📝Understanding CLIP-Adapter - CLIP-Adapter 알아보기?!!

Posted Jun 17, 2025

By DrFirst

15 min read

🧠 Understanding CLIP-Adapter!

🔍 Easy Fine-Tuning for CLIP with Just One Adapter!

Paper: CLIP-Adapter: Better Vision-Language Models with Feature Adapters
Published: IJCV 2024 (Gao, Peng, et al.)
Code: gaopengcuhk/CLIP-Adapter

📌 Why CLIP-Adapter?

With the rise of large-scale vision-language models like CLIP,
our ability to understand images and text together has significantly improved.
One of the most exciting aspects is zero-shot classification — prediction without labeled data!

However, these models also have some serious limitations.

❓ Problem 1: Prompt Sensitivity

CLIP heavily depends on natural language prompts like "a photo of a {label}".
Changing a few words (e.g., "this is a dog" vs "a photo of a dog") can affect performance.
This requires manual prompt engineering, which becomes useless in domain-specific tasks.

📌 In short: CLIP is too sensitive to small changes in prompts.

To address this, CoOp (Context Optimization) was introduced!

CoOp demonstrated that prompt tuning alone can fine-tune CLIP effectively!

🧠 CoOp replaces natural language prompts with learnable continuous vectors.
- For example, instead of this is a dog, we input [V1] [V2] [V3] dog.
- Here, [V1], [V2], [V3] are learned vectors, and the user only inputs the class name like dog.
No more manual prompt crafting — the model learns the prompt by itself!

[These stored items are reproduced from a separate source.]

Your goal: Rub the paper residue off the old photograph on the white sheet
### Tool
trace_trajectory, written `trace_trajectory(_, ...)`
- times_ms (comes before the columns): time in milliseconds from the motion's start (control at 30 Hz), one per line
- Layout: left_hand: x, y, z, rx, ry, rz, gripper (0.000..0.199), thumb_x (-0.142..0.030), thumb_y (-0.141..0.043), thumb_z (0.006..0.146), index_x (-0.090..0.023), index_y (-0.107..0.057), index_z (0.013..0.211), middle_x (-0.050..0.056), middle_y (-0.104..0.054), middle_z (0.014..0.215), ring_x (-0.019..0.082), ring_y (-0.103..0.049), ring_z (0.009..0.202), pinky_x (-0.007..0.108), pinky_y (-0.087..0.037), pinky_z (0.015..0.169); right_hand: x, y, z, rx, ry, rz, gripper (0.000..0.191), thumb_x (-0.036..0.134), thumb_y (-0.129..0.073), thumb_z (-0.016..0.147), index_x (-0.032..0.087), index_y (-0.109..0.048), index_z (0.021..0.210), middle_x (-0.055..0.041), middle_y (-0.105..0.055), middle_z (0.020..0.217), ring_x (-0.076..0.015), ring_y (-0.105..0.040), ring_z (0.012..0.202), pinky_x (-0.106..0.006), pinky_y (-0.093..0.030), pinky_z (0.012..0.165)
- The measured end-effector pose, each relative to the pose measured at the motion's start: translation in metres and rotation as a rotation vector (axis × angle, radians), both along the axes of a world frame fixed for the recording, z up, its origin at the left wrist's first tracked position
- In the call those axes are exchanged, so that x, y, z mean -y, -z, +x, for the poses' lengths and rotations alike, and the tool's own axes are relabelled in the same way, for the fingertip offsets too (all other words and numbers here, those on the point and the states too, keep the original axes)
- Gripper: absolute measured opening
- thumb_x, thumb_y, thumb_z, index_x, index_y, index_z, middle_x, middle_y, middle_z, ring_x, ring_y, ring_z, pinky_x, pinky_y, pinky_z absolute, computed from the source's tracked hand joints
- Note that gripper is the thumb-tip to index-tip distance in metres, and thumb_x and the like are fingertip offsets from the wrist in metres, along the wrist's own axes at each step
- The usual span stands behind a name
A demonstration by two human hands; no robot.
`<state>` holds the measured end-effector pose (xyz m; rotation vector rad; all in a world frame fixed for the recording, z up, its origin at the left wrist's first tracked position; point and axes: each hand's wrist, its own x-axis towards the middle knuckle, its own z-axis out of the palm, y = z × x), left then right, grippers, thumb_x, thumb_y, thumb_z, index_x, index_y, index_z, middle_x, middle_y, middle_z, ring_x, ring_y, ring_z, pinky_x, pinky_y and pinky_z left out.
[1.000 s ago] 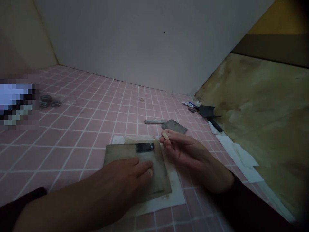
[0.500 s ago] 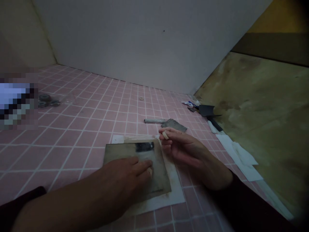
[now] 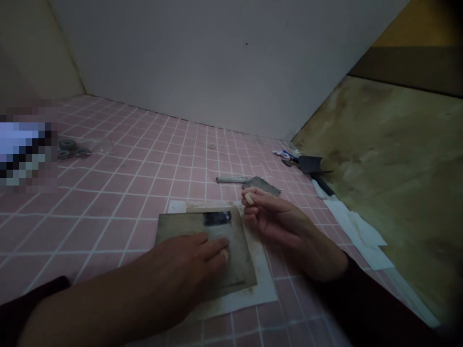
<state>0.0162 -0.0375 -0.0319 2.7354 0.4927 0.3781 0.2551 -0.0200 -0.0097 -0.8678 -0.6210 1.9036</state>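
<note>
The grey plate (image 3: 237, 255) lies on stained white paper (image 3: 265, 284) over pink checked cloth (image 3: 144, 178), beneath the left hand (image 3: 188, 262), whose grip I cannot tell; nearby, the right hand (image 3: 278, 221) has thumb and fingertip together.

Dark rolls (image 3: 67, 148), perhaps of tape, lie by clear plastic (image 3: 103, 146) on the left of the pink gridded cloth (image 3: 144, 154); a black angular piece (image 3: 310, 164) and white sheets (image 3: 356, 230) lie right, near a stained panel (image 3: 405, 159).
</note>
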Motion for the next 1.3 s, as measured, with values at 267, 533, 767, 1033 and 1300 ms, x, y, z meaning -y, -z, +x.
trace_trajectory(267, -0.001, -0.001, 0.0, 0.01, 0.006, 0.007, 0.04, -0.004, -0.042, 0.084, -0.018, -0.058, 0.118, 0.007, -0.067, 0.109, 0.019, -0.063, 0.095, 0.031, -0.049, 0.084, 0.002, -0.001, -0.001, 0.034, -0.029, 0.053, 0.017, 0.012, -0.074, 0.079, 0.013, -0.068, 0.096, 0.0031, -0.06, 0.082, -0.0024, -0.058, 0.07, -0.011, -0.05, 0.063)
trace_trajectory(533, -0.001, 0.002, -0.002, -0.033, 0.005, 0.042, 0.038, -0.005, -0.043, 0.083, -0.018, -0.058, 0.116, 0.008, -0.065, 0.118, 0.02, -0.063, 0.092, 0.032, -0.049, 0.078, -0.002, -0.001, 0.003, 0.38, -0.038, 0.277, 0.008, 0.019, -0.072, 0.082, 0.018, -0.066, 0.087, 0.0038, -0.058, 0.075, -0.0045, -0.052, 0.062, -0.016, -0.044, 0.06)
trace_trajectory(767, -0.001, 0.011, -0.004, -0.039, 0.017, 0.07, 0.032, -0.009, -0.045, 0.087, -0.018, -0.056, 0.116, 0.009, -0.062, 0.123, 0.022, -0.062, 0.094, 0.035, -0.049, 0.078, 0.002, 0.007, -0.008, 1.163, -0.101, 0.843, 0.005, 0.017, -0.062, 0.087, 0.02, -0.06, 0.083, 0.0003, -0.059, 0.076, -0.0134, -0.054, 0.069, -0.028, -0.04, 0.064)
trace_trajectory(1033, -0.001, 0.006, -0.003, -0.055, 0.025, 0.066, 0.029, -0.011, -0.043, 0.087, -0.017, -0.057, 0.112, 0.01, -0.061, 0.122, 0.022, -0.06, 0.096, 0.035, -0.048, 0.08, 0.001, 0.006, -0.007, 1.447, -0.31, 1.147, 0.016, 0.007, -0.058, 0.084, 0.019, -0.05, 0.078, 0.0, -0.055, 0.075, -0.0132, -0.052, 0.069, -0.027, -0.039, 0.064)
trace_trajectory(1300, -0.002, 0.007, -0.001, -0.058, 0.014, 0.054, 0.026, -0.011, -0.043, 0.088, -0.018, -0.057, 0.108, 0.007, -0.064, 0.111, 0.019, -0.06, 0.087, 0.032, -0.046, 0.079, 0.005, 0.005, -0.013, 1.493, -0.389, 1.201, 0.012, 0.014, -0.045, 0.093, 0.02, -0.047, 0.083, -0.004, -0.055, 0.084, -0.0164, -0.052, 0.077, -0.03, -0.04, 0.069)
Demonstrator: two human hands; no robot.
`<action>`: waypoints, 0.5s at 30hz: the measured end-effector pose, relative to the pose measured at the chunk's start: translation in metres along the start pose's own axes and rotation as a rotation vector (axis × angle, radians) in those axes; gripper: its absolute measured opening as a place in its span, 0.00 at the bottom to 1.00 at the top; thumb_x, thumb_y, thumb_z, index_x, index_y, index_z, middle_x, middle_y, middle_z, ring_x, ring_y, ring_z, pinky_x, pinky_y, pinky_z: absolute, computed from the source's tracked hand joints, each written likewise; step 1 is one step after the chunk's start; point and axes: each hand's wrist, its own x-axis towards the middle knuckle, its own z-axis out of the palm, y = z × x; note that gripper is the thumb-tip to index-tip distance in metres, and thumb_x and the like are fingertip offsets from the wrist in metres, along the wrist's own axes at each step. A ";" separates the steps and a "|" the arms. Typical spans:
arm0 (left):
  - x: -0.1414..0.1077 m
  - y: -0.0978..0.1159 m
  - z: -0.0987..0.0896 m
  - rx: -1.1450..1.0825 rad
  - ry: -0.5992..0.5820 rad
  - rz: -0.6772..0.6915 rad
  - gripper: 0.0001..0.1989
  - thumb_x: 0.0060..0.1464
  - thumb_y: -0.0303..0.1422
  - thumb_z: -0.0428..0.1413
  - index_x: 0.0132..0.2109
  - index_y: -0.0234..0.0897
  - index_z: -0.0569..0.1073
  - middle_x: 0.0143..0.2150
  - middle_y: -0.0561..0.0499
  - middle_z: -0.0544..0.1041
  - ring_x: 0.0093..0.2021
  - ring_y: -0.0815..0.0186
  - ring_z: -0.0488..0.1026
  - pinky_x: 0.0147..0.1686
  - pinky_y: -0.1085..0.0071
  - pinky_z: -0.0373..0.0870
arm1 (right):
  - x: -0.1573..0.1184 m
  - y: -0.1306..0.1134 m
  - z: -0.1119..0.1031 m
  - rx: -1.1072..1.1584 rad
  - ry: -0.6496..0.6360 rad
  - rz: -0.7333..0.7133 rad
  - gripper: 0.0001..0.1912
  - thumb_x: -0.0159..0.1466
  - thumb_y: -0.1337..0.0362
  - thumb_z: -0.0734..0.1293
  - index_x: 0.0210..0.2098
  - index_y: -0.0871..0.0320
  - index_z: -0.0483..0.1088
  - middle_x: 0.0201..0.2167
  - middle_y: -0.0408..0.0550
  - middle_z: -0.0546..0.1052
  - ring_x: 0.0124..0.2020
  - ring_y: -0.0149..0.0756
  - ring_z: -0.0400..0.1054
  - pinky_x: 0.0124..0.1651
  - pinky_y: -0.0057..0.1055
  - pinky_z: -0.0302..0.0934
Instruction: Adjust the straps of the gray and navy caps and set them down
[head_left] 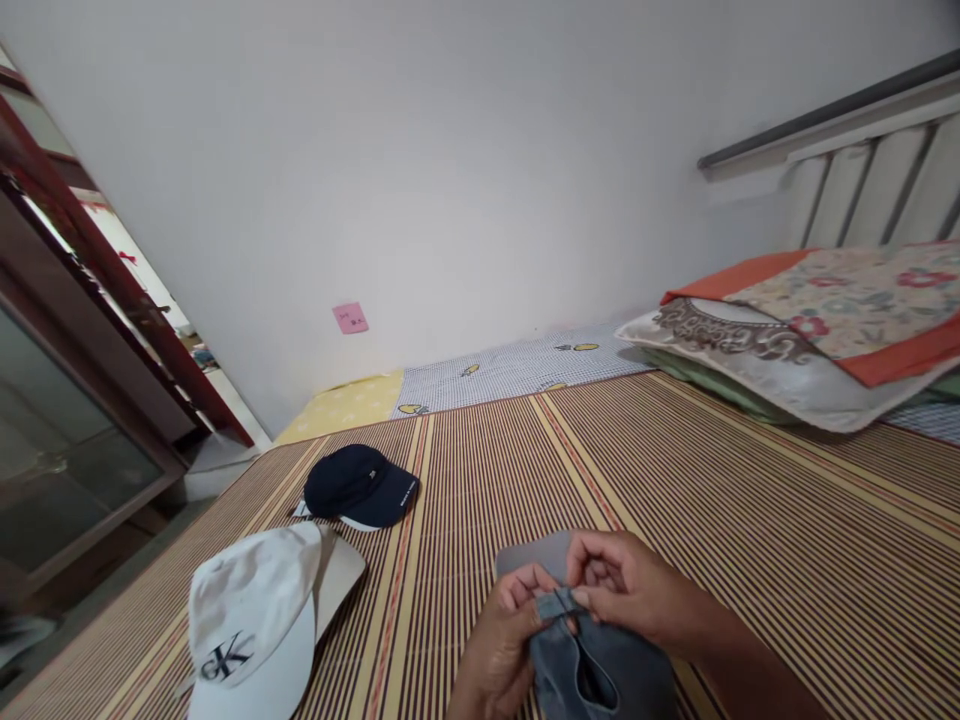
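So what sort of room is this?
Probably a bedroom. There's a striped mat spread out wide, a checked cloth with yellow patterns showing along its far edge, and what look like stacked pillows on the right.

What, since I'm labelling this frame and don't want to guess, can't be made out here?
In the head view:
Grey cap: its near part is cut off by the bottom edge.
Its strap: partly covered by the left hand and right hand.
White cap: lowest part cut off by the bottom edge.
Pink note: writing too small to read.
Navy cap: brim lettering too small to read.
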 end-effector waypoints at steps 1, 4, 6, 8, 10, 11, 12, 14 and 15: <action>0.000 0.000 0.000 -0.020 -0.005 0.002 0.20 0.37 0.37 0.76 0.30 0.31 0.76 0.23 0.50 0.78 0.23 0.73 0.71 0.26 0.79 0.64 | -0.001 -0.002 0.000 -0.017 0.011 -0.005 0.05 0.57 0.64 0.69 0.30 0.57 0.68 0.23 0.37 0.67 0.25 0.28 0.58 0.28 0.26 0.50; 0.002 -0.001 0.001 -0.074 -0.042 0.014 0.17 0.39 0.34 0.76 0.32 0.31 0.77 0.25 0.51 0.78 0.24 0.74 0.72 0.28 0.78 0.66 | -0.002 -0.007 0.002 0.054 -0.016 -0.009 0.09 0.57 0.61 0.71 0.36 0.58 0.73 0.26 0.39 0.70 0.28 0.29 0.60 0.31 0.27 0.53; 0.003 -0.001 0.003 -0.093 -0.093 0.024 0.16 0.42 0.33 0.75 0.35 0.32 0.79 0.29 0.49 0.80 0.27 0.71 0.75 0.32 0.76 0.68 | -0.002 -0.010 0.005 0.098 -0.054 -0.015 0.13 0.55 0.62 0.73 0.41 0.57 0.76 0.33 0.42 0.74 0.30 0.30 0.63 0.34 0.28 0.56; 0.003 -0.003 0.003 -0.103 -0.140 0.028 0.17 0.43 0.34 0.74 0.39 0.32 0.81 0.32 0.47 0.81 0.31 0.68 0.77 0.34 0.74 0.69 | -0.002 -0.015 0.009 0.028 -0.045 -0.025 0.14 0.53 0.67 0.73 0.40 0.56 0.79 0.38 0.43 0.75 0.33 0.31 0.64 0.35 0.28 0.57; 0.004 -0.004 0.003 -0.115 -0.148 0.032 0.16 0.44 0.34 0.74 0.39 0.32 0.81 0.33 0.47 0.80 0.32 0.67 0.77 0.34 0.74 0.68 | -0.002 -0.018 0.013 -0.092 0.003 -0.033 0.13 0.52 0.71 0.71 0.37 0.55 0.79 0.39 0.43 0.75 0.36 0.32 0.66 0.36 0.28 0.58; 0.003 -0.004 0.002 -0.122 -0.141 0.036 0.15 0.44 0.34 0.74 0.37 0.32 0.81 0.32 0.47 0.80 0.32 0.67 0.76 0.34 0.75 0.68 | -0.002 -0.020 0.014 -0.130 0.025 -0.035 0.11 0.52 0.72 0.70 0.35 0.56 0.78 0.38 0.43 0.74 0.37 0.33 0.67 0.37 0.28 0.58; 0.003 -0.004 0.002 -0.120 -0.132 0.042 0.14 0.45 0.34 0.73 0.36 0.32 0.80 0.33 0.47 0.80 0.33 0.68 0.76 0.35 0.75 0.68 | -0.002 -0.020 0.015 -0.150 0.041 -0.039 0.10 0.52 0.72 0.70 0.34 0.56 0.77 0.38 0.43 0.74 0.37 0.34 0.68 0.37 0.28 0.58; 0.002 -0.003 0.003 -0.085 -0.107 0.058 0.13 0.48 0.35 0.71 0.37 0.33 0.80 0.35 0.47 0.80 0.35 0.66 0.76 0.38 0.74 0.68 | -0.001 -0.019 0.014 -0.182 0.062 -0.049 0.09 0.53 0.72 0.68 0.34 0.56 0.75 0.36 0.42 0.73 0.35 0.33 0.67 0.35 0.28 0.58; 0.001 -0.003 0.004 -0.050 -0.095 0.067 0.12 0.50 0.36 0.70 0.38 0.33 0.80 0.36 0.46 0.80 0.37 0.65 0.77 0.40 0.73 0.68 | -0.001 -0.018 0.013 -0.209 0.073 -0.051 0.10 0.53 0.72 0.68 0.34 0.56 0.75 0.35 0.41 0.72 0.34 0.32 0.66 0.35 0.28 0.57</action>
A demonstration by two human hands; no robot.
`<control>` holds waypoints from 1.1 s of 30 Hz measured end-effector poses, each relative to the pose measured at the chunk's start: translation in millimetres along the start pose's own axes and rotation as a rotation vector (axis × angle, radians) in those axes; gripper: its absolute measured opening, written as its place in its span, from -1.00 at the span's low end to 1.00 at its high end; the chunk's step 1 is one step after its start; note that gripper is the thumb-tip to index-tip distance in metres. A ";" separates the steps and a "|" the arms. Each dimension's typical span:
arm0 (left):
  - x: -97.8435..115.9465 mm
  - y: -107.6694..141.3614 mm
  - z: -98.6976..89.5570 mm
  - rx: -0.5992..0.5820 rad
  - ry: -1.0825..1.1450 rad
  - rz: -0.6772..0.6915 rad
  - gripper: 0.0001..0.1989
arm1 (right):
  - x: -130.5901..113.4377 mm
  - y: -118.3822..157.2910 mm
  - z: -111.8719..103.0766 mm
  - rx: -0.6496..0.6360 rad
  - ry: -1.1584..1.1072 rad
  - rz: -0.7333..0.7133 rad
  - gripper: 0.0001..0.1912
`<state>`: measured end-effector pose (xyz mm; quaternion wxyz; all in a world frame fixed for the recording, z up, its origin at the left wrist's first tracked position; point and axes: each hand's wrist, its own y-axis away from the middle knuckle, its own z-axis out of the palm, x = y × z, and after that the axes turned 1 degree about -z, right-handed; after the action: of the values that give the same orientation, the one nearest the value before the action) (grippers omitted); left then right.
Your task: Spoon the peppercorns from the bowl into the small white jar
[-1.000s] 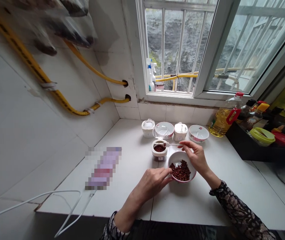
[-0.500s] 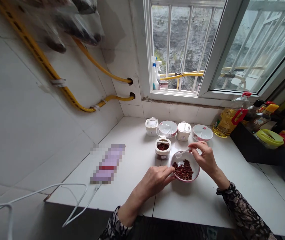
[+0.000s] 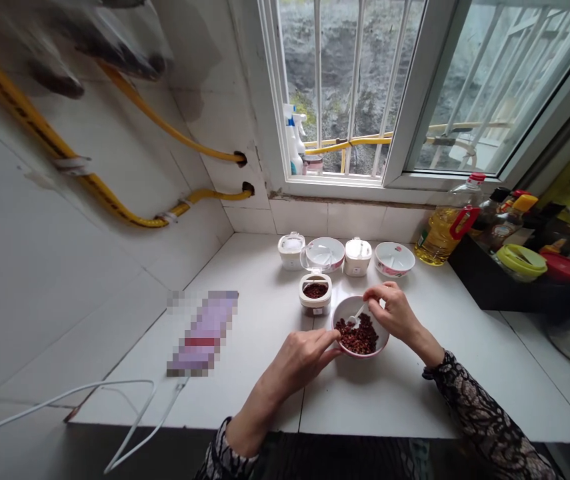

❗ Problem 2: Tuning Only the Text Side

But CoOp only tunes the prompt — that is, the text side of CLIP.
The image encoder remains fixed.

“We’re adapting the language, but still trusting the same image representation?”

This imbalance limits performance, especially in few-shot or domain-specific scenarios.

As shown below, CoOp learns only the [V1], [V2] tokens in the text.
CLIP-Adapter, in contrast, introduces adapters on both the image and text branches!

💡 CLIP-Adapter Architecture!!!

CLIP-Adapter performs fine-tuning at the feature level for both image and text.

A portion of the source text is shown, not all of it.